The technical achievement of my graduate work was to get talairach multi-map block-designs (Connolly et al. 2000), event-related (Connolly et al. 2002; 2005; 2007) and rapid event-related fMRI (via linear deconvolution, Connolly et al. 2003) working for the Canadian CIHR GAP group. The major thesis of our work was that the frontal cortex is closest to the motor output as compared to the parietal cortex, and that the two lobules - although heavily and reciprocally interconnected - can be functionally dissociated from one another via fMRI. I have been invited to give lectures on this work in Canada, the U.S., the U.K. and Germany.
I then moved to Los Angeles to work at Caltech with Prof. Richard Andersen and to work on a vertical bore 4.7 Tesla monkey fMRI scanner. Prior to my arrival, we published a well-cited human imaging paper together with Prof.
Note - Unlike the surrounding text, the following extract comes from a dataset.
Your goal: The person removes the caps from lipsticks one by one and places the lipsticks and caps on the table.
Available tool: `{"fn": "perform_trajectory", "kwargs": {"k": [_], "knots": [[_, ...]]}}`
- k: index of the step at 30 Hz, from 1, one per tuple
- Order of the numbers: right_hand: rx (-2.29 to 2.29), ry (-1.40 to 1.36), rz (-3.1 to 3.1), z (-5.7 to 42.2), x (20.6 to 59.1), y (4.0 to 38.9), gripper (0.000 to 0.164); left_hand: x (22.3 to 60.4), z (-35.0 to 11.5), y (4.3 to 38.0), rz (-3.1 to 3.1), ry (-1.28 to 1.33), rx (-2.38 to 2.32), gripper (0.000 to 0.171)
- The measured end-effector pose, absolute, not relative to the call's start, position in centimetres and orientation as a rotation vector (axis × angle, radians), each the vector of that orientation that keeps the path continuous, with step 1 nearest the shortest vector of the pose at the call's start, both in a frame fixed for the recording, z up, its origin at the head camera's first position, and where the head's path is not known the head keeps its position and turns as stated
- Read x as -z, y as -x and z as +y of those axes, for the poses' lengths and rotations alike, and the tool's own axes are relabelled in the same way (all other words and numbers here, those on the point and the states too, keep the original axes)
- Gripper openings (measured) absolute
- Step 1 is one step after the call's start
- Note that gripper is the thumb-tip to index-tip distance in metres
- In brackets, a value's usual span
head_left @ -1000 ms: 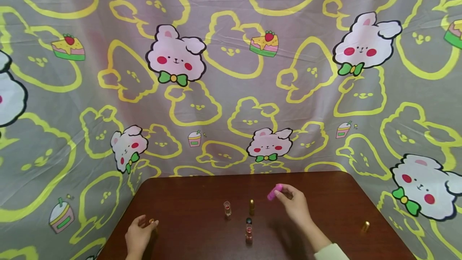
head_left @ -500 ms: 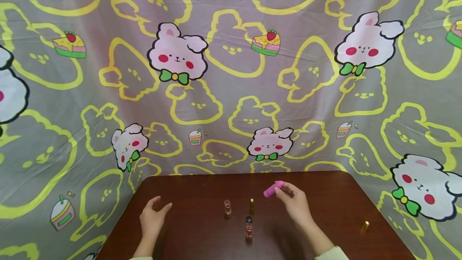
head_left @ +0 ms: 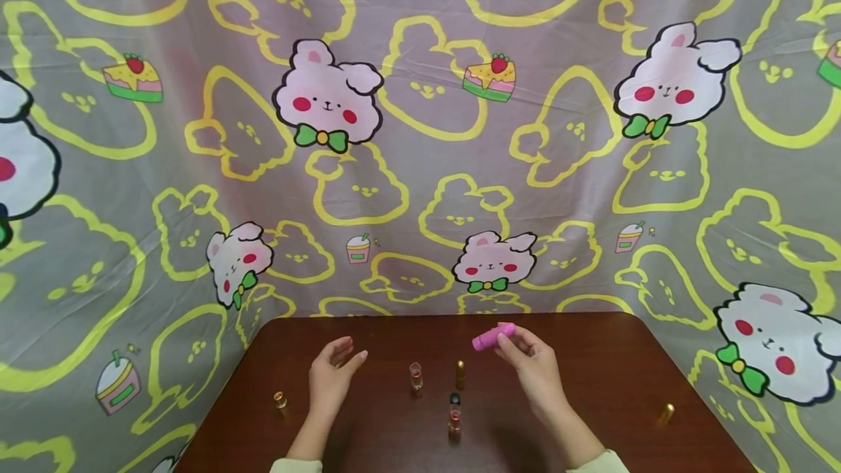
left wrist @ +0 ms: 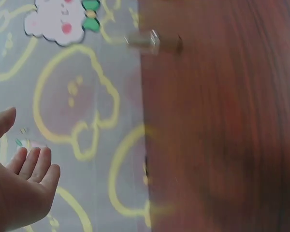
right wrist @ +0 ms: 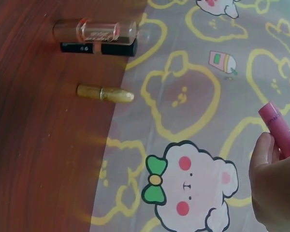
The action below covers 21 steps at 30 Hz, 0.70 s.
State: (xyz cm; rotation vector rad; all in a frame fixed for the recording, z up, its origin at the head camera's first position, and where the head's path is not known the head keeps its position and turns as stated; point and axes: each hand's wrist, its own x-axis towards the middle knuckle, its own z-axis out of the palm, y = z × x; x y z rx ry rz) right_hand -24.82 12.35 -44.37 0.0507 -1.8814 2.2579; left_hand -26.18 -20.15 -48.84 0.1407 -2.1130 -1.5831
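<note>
The right grip [head_left: 535,367] pinches the pink tube [head_left: 491,338] above the desk [head_left: 591,363]; the left grip [head_left: 331,374] stands apart, empty; the step appears to be presenting the tube; next move likely calls for the left grip at its free end.

This looks like a small screened-off booth, though whether it stands in a home, studio or office cannot be told. Patterned cloth [head_left: 407,166] hangs behind and on both sides of a dark brown wood-grain counter [head_left: 604,363], hiding whatever lies beyond. Its print shows white rabbits [head_left: 328,97], cake slices [head_left: 490,80] and drink cups [head_left: 358,249].
</note>
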Motion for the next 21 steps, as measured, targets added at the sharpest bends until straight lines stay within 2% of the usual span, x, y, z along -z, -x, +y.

Goodale localizing the area of the brain where the neuro-prosthetic device might be placed, the human 'parietal reach region'.
I was awarded a CIHR fellowship and moved to New York to work with prefrontal expert Prof. Clayton Curtis. I recently gave a talk in Atlanta on our new work (a paper to be submitted this month), that provides fMRI evidence for distributed preparatory signals in frontal and parietal cortex (PPC) under the more visual conditions defined by the 'deferred' saccade task (DST); a paradigm that eliminates the memory component and places the emphasis squarely on advance motor preparation (Prog. No. 606.13 SFN Abstracts). The new PPC results revise my doctoral work to include this region as a source of advance preparatory signals (under the more 'visual' or 'naturalistic' conditions of the DST) and are consistent with the monkey fMRI data of Caltech's Igor Kagan et al. (2006 SFN talk Prog. No. 606.7) of the Andersen lab. These data provide support for the use of the PPC as an appropriate site for a cognitive prosthetic implant, given that this region carries metrical, intentional and set-related (inverse SRT correlation) activation.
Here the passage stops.